Mitigation Practices
To address the aforementioned risks, relevant mitigation practices may be involved. To resolve financial issues, the help of governmental agencies can be used. Hiring additional staff with the help of the HR department is a valuable measure to reduce the burden on the personnel, and to establish communication with patients, all conventions should be negotiated in advance. Running an effective marketing campaign can help raise the clinics status in the community, but if profits diminish, immediate action will need to be taken to reduce funding. Compliance with the terms of the plan will allow avoiding the violations of the operating mode and discrepancies in the schedule with the real working outcomes.

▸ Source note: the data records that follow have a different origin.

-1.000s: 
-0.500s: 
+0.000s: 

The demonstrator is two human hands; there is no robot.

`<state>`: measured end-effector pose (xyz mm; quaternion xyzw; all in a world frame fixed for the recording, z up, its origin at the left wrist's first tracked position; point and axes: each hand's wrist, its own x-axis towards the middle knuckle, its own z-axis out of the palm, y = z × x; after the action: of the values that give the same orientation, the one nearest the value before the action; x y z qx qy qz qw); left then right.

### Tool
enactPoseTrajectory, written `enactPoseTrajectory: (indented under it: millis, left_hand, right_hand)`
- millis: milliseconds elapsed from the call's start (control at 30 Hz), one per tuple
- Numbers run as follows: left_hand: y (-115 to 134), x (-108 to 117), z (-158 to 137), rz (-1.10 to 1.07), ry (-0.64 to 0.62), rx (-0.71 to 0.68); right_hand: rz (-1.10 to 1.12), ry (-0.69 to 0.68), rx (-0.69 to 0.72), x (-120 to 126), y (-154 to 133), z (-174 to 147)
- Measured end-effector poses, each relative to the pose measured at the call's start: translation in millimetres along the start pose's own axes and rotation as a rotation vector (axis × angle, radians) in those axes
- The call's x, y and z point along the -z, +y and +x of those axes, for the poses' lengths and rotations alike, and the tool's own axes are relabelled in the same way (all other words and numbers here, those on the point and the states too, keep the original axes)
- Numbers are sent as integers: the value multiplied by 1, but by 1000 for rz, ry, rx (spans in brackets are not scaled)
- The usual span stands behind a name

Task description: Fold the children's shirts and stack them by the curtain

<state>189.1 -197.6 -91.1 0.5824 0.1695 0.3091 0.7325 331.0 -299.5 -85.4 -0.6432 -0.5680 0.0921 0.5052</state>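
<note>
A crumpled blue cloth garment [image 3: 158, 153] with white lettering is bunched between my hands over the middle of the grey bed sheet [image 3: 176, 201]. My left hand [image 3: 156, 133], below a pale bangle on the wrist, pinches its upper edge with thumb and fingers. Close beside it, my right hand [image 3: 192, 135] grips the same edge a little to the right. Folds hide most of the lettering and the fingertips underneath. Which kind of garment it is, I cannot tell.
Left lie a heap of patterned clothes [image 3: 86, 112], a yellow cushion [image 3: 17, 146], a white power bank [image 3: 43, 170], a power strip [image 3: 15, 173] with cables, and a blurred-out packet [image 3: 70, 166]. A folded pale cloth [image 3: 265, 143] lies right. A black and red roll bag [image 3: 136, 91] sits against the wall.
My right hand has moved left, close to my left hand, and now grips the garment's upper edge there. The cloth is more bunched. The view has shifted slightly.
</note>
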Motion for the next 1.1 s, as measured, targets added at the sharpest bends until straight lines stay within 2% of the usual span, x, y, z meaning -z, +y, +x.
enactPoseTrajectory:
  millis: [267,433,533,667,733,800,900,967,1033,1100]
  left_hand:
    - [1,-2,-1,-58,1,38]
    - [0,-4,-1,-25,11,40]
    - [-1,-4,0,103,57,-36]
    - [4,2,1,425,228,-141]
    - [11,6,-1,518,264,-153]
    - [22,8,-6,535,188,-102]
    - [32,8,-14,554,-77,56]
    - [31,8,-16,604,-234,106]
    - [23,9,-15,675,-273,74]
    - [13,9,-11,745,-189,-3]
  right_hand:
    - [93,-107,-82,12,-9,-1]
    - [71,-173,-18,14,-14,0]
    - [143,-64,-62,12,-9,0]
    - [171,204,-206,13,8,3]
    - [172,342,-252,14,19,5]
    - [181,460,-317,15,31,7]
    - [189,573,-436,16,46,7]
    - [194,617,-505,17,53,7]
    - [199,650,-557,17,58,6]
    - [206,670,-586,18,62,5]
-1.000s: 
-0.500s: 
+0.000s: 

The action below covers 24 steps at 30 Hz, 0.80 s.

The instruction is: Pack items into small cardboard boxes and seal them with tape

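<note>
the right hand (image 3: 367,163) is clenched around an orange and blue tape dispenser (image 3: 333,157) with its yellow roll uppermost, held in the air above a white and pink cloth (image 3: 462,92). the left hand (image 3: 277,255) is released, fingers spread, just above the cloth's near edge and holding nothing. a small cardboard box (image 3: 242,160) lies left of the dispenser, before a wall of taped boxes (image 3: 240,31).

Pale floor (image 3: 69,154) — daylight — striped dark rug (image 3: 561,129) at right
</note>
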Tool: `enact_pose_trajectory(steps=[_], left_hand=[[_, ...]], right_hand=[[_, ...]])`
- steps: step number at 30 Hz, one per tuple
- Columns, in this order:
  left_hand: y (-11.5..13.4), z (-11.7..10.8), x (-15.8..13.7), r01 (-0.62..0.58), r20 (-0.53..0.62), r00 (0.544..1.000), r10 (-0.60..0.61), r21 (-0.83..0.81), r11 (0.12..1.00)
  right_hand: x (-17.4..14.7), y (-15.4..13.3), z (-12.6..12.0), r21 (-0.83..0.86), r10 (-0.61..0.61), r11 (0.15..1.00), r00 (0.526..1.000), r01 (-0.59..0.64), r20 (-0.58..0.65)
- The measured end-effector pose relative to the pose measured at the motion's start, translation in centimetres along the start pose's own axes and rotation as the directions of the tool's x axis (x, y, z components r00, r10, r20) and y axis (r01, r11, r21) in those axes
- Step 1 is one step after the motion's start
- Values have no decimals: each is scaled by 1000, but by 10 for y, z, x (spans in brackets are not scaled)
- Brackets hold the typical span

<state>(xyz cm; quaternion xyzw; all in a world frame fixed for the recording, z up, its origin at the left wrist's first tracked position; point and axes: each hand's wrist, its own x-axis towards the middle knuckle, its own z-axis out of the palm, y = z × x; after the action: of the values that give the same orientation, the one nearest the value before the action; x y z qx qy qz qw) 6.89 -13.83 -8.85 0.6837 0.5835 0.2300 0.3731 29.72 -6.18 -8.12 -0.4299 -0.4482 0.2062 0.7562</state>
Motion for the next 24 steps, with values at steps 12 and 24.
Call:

Impacts of Economic and Cultural Changes
In case of economic changes in the project, different results can be achieved. In the absence of sufficient capital, construction will be delayed, and the clinic will not be able to pay for the work of the staff. A high volume of financial resources, conversely, may help expand operational opportunities and open new facilities of this profile. In the case of cultural changes, performance outcomes can also be distinctive. If the staff violates the ethical standards of communication, the revenue will be minimal, while high-quality interaction that involves assessing patients background is a driver for increasing interest in the clinic.
Conclusion
The proposed fast track clinic project is relevant and in demand in the conditions of high workload in the emergency department. Compiling a work plan is an essential task, and such algorithms as the work breakdown structure and the Gantt chart are applied. The assessment of funding sources and budget allows calculating potential profits and expenses and forecast financial transactions. Addressing risks through appropriate mitigation measures can help minimize project threats. The analysis of cultural and economic changes in the course of operations provides an opportunity to determine the impacts on work and identify potential changes in the results of activities.
References
Gerber, L. (2018). Understanding the nurses role as a patient advocate. Nursing 2018, 48(4), 55-58.
Pohjola, T., Suhonen, M., Mattila, K. K., & Meretoja, R. (2016). The work done in healthcare projects. Journal of Nursing, 3(1), 1-8.
Potrafke, N., & Roesel, F. (2020). The urban-rural gap in healthcare infrastructure: Does government ideology matter? Regional Studies, 54(3), 340-351.